Lowenna knew what pain was. She knew pain in every way a person can know pain. It began in the rain that May afternoon, the last time she saw
her love, and it spread through her like a vile disease when she learnt of his murder. She knew why he was dead, just as she knew who was responsible. And although the box her father had given her on her fifth birthday had come to mean so much to her, she wished now that it never existed.
But she felt that pain no more.
All the pain she knew was taken from her with the child she would never see or hold - never know. She understood that now. When her pain left her the chasm that remained was replaced by a singular determination that saw nothing else and felt nothing else beyond its own focused purpose.
Lowenna’s bed gown glowed as she came to the window. She looked ghostly in the moonlight, gaunt and drawn, with her long and colourless hair still clinging to her face here and there by the sweat of her labour. Dark patches on the lower half of her bed-gown were still damp from complications during the birth, but she was insensible to it. She stood there, staring absently into the silver night. Then she opened the window and the bitter air sunk its teeth deep into her pale, blueing skin. But Lowenna did not flinch.

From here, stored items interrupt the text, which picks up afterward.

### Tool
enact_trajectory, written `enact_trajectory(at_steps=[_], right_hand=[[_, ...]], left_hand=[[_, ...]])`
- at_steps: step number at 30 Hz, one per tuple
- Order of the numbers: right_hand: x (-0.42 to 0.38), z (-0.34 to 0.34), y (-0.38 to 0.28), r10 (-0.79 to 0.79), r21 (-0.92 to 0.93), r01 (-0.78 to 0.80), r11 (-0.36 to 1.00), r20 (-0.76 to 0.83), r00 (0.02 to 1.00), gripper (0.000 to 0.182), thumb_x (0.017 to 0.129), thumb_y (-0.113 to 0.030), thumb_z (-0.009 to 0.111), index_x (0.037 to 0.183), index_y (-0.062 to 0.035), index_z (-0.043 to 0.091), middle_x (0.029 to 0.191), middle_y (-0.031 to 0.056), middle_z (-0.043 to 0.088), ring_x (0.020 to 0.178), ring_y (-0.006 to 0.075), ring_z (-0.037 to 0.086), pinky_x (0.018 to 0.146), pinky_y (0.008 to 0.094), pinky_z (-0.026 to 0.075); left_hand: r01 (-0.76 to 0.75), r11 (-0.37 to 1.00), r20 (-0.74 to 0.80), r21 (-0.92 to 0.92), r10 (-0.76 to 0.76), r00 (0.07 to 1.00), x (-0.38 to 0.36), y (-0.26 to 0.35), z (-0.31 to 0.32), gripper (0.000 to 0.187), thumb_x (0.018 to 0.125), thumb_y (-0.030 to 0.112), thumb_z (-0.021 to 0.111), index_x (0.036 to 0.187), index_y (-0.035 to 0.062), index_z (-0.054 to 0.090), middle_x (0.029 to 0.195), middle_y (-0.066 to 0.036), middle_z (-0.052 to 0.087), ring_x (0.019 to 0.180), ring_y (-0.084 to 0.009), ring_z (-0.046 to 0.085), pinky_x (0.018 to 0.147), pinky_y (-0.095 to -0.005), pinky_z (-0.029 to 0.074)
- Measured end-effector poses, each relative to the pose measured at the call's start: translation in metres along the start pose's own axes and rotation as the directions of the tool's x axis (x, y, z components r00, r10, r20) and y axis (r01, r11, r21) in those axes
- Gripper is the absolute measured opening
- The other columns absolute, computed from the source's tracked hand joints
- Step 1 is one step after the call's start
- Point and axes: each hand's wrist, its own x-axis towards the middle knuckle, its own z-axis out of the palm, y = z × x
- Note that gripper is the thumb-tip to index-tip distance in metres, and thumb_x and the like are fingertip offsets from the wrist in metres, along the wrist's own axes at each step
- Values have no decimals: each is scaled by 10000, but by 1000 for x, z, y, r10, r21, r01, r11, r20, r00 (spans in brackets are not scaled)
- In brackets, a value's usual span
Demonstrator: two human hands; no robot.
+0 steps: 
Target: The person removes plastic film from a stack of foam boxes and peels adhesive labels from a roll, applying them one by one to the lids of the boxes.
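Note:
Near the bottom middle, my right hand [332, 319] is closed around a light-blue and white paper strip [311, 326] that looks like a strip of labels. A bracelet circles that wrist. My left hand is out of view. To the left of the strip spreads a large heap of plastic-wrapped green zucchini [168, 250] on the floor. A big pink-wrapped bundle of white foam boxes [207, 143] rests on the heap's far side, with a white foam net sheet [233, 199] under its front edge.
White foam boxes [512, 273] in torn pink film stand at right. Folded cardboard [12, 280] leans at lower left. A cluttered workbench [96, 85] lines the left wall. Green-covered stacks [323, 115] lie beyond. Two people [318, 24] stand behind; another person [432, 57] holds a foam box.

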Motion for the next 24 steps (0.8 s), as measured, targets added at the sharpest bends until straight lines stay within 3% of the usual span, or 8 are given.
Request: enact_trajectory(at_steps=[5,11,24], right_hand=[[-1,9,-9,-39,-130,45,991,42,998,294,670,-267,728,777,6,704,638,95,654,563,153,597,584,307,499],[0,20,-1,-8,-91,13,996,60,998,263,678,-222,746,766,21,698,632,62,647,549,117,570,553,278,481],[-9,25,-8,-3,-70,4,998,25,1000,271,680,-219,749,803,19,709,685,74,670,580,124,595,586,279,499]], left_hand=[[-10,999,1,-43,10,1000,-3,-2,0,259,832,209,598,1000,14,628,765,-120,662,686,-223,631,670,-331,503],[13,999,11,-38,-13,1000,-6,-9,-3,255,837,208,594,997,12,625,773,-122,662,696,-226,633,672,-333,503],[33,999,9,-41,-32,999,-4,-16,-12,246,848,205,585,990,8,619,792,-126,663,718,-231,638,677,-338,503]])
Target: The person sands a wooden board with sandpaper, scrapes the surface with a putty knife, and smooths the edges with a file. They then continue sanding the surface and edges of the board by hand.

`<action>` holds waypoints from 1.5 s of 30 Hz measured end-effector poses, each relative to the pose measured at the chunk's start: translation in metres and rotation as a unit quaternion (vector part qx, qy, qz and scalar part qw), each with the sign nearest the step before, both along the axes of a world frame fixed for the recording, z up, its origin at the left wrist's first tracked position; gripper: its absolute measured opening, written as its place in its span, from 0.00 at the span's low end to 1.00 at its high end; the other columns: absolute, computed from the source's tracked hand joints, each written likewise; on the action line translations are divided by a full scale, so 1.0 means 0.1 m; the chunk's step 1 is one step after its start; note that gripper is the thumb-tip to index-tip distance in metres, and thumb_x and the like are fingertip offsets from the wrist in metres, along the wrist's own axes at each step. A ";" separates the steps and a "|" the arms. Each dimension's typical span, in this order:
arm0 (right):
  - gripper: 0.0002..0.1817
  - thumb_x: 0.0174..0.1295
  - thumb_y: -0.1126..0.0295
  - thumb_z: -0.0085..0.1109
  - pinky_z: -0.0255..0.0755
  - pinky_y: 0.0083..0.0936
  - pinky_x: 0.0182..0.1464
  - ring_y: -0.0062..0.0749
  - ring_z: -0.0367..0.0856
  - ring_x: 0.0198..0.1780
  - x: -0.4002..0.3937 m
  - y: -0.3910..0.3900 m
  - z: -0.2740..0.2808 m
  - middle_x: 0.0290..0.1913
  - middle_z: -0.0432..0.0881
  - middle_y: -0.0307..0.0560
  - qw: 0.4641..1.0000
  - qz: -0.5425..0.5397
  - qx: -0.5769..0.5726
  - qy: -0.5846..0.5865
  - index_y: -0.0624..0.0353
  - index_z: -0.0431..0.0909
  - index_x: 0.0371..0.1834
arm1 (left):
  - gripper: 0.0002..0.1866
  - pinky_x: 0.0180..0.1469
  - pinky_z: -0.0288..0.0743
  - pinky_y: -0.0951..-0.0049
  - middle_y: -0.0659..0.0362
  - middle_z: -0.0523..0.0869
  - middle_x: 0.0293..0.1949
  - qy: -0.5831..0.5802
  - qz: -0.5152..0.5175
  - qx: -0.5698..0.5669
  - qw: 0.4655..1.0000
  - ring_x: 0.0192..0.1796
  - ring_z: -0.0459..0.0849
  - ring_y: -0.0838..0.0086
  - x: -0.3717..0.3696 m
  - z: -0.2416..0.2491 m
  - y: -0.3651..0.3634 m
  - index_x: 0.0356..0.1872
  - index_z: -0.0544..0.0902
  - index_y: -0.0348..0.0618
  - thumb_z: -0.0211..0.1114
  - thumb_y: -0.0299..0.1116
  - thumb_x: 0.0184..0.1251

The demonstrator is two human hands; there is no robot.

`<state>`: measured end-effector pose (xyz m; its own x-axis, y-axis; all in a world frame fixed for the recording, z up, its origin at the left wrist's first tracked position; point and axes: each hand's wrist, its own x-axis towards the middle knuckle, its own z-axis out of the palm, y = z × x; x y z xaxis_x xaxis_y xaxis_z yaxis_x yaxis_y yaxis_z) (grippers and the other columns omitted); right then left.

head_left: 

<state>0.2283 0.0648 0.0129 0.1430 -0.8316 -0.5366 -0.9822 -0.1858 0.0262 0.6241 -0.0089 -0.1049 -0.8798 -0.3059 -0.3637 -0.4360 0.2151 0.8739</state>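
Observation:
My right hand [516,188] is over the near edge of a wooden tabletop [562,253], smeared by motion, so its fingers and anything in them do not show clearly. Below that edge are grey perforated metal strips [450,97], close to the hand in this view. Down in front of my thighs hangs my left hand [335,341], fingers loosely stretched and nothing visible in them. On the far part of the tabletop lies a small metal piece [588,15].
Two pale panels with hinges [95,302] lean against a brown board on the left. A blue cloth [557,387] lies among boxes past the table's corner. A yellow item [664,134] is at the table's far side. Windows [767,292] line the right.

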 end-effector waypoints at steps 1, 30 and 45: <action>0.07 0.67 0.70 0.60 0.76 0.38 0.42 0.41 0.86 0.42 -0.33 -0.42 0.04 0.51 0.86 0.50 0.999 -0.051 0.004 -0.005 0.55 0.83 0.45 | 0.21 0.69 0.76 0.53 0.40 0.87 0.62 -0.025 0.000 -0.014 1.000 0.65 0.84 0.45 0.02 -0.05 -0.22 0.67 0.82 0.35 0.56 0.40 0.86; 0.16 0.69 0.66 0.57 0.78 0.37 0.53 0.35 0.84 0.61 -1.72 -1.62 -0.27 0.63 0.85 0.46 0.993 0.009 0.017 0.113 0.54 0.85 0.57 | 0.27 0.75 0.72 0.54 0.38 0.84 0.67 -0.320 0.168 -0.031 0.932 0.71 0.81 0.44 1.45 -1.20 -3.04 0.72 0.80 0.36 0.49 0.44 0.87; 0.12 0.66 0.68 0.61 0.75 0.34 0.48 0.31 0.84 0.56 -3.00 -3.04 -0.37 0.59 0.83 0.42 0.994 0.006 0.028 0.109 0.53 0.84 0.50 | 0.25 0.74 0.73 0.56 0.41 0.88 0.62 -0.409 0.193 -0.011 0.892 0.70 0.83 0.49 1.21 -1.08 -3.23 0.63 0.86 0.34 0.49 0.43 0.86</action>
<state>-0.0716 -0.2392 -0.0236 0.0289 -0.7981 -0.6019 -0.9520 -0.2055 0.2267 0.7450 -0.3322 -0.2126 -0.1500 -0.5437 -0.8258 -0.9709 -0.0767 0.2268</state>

She climbed onto the sill, grazing her knees on the rough stone. Then with the last of her strength, she raised herself into the open frame, leaning forward like a ship’s proud figurehead - determined. There was no breeze. Not even the slightest sound. Her bed gown draped heavily from her body, weighted by her own blood as it continued to percolate through the material. Three floors below, dark slate shimmered beneath the moon like a black sea that she knew would wash her and purify her - rid her of that vile disease and make everything better again.
Chapter Twenty-Four
The Dartmoor rain was heavy on Tayte’s back as he climbed into his hire car. Peter Schofield was on his mind again. He could still hear his parting words on the phone yesterday: Maybe we can meet up. I’m flying over in the morning. If Schofield took an early flight as Tayte was sure he would, then with the time difference he’d be in London sometime that evening. He’s up there right now, Tayte thought. Somewhere over the Atlantic. It was time he spoke to his client. He pulled out his phone and dialled, hoping he wouldn’t get Sloane’s answer service or his PA. The call rang twice before it was picked up.